O que levanta a questão subjacente sobre sistemas em vez de máquinas específicas. O modo com que os limites ou parâmetros são estabelecidos contra essa incerteza, assim como são feitas as conjecturas sobre máquinas inteligentes, em sistemas de controle ou empresas corporativas, acontece por meio do problema da alocação de risco. Em experimentos sobre o desenvolvimento de máquinas inteligentes, incluindo aquela conduzida por Foulk et al, mencionada acima, os custos permanecem internos às hipóteses e formulações. Em todos esses experimentos, as máquinas são assumidas como propriedade da empresa, e todos os custos suportados por seus proprietários. A tentativa de minimizar custos se traduz no desenvolvimento de máquinas que podem dormir. Por contraste, os sistemas de responsabilidade de empresas estão orientados em direção à externalização dos custos negativos (“externalidades negativas”). Colocado de maneira simples, a incerteza é deslocada — os trabalhadores assumem os custos de sua própria saúde, riscos ruins como degradação ambiental são colocados de fora da responsabilidade da empresa, o impacto de lucro privado é socializado, e assim por diante. Isto é, a ausência de qualquer medida uniforme do tempo é, na prática, suplantada pela generalização do sistema de medida que tem, em seu centro, um mecanismo que aloca risco e incerteza para fora. Este é o contrato. O apelo às máquinas, ou à automação, desde a perspectiva das empresas e patrões, tem sido há tempos atrelado à inabilidade de as máquinas e robôs assinarem e negociar contratos. A definição do trabalho sem qualquer associação com as máquinas, ou o humano desde a máquina, tem sido parte importante da história do movimento do trabalho. E ainda assim, pode ser que na falha persistente da expectativa em tornar-se uma máquina inteligente capaz de trabalhar continuamente, cada vez mais acompanhada pelo estímulo plausível da emoção, que subsista uma falha fatal do sistema.  Esta seria uma estratégia do devir-máquina — da desafetação ou “virar robô” (como Arlie Hochschild nota na tática de comissários de bordo sobrecarregados), como discutido noutro lugar [2].
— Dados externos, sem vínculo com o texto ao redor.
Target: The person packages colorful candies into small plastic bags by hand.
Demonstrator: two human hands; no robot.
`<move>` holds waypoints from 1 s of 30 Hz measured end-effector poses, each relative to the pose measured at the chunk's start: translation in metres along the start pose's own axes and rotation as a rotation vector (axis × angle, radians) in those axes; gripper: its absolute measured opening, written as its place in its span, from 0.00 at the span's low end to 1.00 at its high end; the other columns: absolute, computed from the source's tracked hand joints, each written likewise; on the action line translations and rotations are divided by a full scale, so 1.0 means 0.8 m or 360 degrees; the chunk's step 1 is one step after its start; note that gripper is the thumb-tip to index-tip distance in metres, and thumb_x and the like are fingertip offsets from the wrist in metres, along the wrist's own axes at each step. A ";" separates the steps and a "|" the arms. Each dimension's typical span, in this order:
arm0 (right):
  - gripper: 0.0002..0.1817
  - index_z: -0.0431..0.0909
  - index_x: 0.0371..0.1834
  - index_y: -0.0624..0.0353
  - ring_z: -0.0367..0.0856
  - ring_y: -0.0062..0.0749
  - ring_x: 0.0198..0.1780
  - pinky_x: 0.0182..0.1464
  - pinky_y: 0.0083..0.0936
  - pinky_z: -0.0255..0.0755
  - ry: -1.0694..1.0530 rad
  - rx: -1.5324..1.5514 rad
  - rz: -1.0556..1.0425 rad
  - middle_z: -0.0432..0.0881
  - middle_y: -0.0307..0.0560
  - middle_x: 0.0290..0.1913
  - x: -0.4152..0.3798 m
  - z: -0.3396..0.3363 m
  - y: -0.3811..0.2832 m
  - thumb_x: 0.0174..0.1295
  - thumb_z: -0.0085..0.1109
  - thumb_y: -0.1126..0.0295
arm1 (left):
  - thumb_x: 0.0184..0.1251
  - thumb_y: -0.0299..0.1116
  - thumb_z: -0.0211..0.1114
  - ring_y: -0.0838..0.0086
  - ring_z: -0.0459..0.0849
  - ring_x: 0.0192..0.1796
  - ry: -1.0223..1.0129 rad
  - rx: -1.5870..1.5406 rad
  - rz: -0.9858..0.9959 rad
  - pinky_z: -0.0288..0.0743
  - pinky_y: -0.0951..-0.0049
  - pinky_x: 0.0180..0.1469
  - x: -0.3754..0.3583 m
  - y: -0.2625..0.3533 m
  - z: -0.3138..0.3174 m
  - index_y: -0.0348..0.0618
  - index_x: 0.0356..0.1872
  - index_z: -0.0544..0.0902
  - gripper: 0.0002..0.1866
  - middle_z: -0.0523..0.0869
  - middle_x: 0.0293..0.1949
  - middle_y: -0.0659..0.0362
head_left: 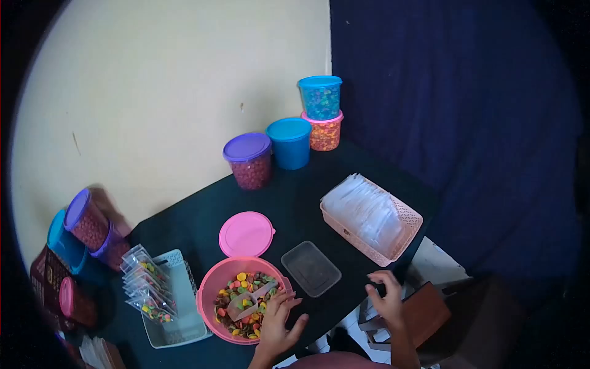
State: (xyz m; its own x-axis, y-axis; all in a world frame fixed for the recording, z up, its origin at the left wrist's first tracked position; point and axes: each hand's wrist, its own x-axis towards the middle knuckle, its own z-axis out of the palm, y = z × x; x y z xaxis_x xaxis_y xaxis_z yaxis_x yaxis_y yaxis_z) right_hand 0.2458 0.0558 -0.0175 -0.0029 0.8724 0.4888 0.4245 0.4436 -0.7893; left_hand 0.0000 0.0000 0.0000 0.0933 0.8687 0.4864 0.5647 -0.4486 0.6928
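Observation:
My left hand (281, 323) is over the right rim of a round pink tub (208, 317), fingers stretched out and thumb apart, holding nothing. Colourful round candies (242, 286) fill the tub's lower part, and a translucent scoop (243, 305) lies on them with its handle toward the upper right. My right hand (387, 297) hovers by the table's front edge, fingers loosely bent and apart, with nothing in it. Between and beyond the hands lies a clear rectangular plastic container or lid (311, 269). A round pink lid (247, 234) rests flat behind the tub.
A pink basket (351, 237) holds many clear plastic bags (369, 212). On the left, filled candy packets (147, 280) overlap a pale tray (178, 335). Lidded tubs (251, 169) stand along the wall, two of them stacked (321, 101). Brown boxes (425, 313) sit below the right edge.

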 end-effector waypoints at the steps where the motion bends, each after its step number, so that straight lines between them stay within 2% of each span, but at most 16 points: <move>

No campo florescente do sono e da pesquisa de desempenho, o desenvolvimento de tecnologias biométricas que permitam quantificar o cansaço de motoristas de caminhão, entre outras coisas, ressalta os limites do deslocamento contratual com as estratégias de gestão do risco, da parte das empresas. É também lembrete que o fator acidental permanece um aspecto da irreversibilidade do tempo. É o fator acidental que leva inovações em sistemas de gestão e controle do risco, mas todas essas inovações falham porque a trajetória do singular irreversível — o clinamen de Lucrécio — vai sempre eludir a previsão e a prevenção. Então, o que as máquinas pensam de ter de trabalhar o tempo todo? O termo crucial desta questão não é, como pode primeiro ter parecido, “máquina”, “pensar” ou “trabalho”. É a inconstância e inconsistência do “tempo” que condiciona todos esses conceitos. O sistema tende em direção à falha — isto é, no máximo ao pseudo-equilíbrio — precisamente porque não existe maneira uniforme ou efetiva de medir o tempo irreversível.


[1] J.D. Foulks et al. Do robots need sleep? Clinical Neurophysiology, 34:2. 2004. pp. 59-70.

[2] Angela Mitropoulos, Uncanny Robots and affective labour. In Oikonomia. Cultural Studies Review. 13:1. 2012, pp. 167.